The task: Find the line with "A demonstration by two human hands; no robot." in the entries below, then reproduce it and every line after it down to and including the line with "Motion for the", exactly.
Excerpted data Start Marker
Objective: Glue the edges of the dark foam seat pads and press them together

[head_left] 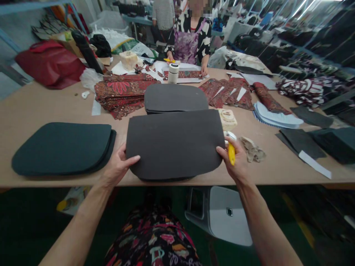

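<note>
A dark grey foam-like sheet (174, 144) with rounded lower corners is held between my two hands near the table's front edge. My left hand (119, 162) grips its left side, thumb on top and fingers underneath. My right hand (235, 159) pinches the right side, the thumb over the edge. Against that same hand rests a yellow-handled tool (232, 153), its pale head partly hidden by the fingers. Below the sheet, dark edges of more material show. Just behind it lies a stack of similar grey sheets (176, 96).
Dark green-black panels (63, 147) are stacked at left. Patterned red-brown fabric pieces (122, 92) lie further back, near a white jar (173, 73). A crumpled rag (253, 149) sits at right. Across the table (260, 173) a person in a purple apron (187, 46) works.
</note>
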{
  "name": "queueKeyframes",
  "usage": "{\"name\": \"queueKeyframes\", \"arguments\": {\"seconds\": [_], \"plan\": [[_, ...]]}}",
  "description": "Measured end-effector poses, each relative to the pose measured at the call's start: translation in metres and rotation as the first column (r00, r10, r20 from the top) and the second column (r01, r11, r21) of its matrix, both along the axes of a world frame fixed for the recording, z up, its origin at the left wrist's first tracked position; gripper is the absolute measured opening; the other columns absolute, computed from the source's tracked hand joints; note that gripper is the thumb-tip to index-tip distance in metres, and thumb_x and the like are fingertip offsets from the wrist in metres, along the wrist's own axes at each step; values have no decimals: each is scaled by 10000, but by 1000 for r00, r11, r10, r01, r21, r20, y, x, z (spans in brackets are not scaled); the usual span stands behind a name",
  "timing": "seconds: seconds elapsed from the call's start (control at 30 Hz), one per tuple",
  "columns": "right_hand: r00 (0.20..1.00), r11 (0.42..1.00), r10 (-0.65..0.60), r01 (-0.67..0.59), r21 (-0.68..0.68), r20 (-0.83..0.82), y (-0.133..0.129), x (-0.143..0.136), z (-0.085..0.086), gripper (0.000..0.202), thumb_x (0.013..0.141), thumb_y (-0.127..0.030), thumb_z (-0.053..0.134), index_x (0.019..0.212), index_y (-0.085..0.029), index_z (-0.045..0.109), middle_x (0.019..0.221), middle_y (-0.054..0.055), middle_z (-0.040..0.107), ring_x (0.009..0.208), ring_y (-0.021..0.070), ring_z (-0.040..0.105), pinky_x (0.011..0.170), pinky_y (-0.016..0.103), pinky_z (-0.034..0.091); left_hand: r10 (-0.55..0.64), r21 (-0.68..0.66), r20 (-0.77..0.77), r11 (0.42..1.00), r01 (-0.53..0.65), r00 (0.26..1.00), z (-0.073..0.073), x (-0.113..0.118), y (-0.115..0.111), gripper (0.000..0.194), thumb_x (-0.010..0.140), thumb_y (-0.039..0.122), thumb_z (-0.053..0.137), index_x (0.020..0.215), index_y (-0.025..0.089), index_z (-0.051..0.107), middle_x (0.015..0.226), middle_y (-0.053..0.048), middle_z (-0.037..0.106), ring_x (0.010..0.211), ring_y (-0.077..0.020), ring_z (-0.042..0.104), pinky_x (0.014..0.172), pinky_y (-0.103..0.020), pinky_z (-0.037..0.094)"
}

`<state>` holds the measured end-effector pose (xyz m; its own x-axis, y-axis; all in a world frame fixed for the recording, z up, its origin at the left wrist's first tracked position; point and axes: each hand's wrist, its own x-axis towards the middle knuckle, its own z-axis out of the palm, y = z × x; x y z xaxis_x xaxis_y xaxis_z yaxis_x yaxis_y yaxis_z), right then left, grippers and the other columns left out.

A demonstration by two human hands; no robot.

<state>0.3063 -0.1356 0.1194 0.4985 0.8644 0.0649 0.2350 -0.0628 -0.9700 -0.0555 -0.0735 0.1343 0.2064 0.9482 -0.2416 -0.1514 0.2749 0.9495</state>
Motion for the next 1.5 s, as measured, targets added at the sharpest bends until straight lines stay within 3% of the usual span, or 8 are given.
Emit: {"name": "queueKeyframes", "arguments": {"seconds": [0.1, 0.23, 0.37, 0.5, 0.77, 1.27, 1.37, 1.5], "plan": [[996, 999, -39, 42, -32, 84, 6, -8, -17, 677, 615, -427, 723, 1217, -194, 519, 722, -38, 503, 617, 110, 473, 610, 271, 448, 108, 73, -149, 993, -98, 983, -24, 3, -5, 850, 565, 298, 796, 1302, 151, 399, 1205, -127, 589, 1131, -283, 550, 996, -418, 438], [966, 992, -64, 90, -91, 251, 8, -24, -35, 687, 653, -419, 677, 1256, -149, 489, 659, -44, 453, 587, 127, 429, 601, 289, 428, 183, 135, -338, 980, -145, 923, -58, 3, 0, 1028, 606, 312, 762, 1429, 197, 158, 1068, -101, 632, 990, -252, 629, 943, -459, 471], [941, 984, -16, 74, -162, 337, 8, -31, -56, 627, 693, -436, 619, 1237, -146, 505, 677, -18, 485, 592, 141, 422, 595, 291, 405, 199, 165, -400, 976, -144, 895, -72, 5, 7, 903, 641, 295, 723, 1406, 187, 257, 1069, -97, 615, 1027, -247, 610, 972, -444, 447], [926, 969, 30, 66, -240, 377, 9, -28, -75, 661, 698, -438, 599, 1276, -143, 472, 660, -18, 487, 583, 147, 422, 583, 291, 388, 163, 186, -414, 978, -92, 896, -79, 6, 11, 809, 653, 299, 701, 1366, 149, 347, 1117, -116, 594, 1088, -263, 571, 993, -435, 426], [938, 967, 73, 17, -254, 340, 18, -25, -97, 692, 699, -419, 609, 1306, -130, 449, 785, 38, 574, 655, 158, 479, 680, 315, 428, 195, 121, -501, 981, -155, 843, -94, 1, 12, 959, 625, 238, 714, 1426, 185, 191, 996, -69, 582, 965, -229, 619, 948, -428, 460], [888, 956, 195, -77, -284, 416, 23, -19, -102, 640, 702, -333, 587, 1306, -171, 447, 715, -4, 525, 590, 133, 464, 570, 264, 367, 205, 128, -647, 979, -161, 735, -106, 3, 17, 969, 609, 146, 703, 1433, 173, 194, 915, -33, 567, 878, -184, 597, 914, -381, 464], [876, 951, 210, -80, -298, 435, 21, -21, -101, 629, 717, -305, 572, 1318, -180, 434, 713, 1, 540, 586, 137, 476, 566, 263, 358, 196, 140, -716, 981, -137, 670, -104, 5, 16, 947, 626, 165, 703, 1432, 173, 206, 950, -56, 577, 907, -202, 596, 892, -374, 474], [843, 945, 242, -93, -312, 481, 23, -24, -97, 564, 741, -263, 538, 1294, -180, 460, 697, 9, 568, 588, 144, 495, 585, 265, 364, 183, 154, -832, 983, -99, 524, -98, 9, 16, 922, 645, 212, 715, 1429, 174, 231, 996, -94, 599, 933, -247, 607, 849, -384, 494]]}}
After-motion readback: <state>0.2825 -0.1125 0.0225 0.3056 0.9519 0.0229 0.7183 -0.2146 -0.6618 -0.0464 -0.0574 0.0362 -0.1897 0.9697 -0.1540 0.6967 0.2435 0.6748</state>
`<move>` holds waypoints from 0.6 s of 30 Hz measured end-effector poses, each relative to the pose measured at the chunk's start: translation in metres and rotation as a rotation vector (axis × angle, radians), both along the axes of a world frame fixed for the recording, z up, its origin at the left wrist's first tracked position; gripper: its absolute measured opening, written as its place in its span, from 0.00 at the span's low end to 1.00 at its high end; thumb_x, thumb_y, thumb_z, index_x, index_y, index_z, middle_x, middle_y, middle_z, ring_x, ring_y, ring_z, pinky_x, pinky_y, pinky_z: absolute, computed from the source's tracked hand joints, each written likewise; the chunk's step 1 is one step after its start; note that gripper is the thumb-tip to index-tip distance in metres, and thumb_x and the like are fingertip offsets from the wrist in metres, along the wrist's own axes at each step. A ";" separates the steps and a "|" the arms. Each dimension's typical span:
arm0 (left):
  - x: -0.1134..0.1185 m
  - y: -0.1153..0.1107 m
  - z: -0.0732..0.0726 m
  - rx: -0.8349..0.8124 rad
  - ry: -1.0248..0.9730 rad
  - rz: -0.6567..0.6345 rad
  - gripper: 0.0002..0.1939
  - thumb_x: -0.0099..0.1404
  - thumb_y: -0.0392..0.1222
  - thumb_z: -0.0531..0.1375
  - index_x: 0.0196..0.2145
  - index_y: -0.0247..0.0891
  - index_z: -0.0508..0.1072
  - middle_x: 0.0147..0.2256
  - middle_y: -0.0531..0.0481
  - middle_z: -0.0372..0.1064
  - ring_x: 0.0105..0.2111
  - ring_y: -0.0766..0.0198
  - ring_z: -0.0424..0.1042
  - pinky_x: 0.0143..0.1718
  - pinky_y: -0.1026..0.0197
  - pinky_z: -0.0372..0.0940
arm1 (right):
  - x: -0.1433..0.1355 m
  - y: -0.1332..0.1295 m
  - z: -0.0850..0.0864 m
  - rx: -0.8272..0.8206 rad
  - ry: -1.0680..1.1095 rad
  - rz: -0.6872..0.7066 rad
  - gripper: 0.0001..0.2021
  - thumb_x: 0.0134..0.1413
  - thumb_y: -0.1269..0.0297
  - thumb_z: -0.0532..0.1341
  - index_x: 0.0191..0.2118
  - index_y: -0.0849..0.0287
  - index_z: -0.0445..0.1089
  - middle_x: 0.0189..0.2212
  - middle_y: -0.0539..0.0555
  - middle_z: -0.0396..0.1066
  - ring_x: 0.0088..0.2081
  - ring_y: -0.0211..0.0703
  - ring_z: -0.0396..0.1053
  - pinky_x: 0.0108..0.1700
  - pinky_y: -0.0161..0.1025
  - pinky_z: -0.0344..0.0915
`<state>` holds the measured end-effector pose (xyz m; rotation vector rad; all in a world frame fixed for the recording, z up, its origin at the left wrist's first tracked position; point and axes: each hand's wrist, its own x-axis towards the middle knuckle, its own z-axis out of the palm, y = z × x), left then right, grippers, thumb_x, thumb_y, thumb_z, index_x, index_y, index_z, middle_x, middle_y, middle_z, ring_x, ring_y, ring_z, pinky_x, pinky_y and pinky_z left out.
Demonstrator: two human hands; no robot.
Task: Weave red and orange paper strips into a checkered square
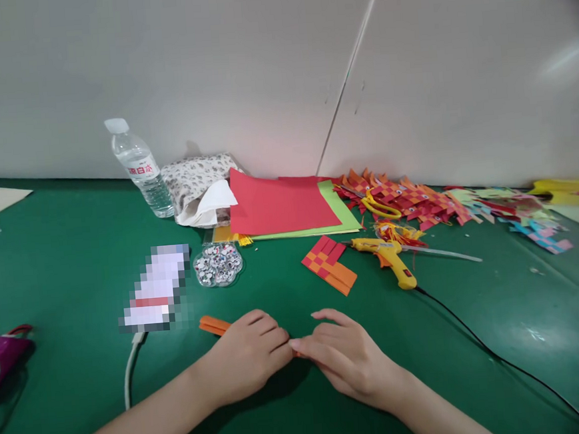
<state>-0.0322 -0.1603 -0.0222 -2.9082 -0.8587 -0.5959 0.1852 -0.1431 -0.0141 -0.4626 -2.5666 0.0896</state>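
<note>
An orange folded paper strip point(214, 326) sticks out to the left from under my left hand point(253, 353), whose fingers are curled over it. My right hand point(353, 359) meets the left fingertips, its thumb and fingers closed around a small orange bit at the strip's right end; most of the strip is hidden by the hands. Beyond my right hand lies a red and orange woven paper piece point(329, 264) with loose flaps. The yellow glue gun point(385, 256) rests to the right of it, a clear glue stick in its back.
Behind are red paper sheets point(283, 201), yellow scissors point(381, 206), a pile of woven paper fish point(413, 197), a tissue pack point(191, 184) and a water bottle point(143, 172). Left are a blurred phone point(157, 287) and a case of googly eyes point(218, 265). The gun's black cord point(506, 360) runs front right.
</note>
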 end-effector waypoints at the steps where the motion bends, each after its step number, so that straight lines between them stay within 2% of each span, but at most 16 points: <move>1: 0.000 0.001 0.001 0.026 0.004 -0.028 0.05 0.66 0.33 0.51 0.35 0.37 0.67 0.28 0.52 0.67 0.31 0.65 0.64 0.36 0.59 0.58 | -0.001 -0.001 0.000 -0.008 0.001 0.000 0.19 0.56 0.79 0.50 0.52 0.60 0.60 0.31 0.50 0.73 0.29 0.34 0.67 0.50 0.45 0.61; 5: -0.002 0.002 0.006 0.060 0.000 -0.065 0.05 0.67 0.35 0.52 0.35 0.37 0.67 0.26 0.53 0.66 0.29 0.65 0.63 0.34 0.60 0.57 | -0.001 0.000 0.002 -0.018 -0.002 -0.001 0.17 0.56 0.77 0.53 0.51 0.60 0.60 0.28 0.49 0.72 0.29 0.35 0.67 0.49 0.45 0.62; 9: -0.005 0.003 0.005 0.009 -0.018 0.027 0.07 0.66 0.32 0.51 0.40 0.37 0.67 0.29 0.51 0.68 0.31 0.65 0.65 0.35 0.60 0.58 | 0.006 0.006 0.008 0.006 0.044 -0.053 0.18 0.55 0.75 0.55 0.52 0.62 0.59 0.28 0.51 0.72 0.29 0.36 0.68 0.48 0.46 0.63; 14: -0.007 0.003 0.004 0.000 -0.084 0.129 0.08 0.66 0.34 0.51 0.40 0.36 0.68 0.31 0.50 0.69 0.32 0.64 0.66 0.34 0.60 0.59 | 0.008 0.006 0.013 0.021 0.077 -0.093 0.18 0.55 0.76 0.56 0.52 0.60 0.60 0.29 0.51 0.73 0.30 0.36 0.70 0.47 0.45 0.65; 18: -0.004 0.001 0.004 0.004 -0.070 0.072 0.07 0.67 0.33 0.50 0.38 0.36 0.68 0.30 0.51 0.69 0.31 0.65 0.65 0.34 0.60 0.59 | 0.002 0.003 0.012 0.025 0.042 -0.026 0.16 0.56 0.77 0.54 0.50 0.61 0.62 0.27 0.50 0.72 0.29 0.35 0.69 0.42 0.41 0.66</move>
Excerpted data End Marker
Answer for the task:
A demonstration by two human hands; no robot.

<state>0.3063 -0.1356 0.1194 0.4985 0.8644 0.0649 0.2350 -0.0628 -0.9700 -0.0555 -0.0735 0.1343 0.2064 0.9482 -0.2416 -0.1514 0.2749 0.9495</state>
Motion for the next 1.5 s, as measured, targets added at the sharpest bends until straight lines stay within 3% of the usual span, or 8 are given.

What has been written here completes the answer.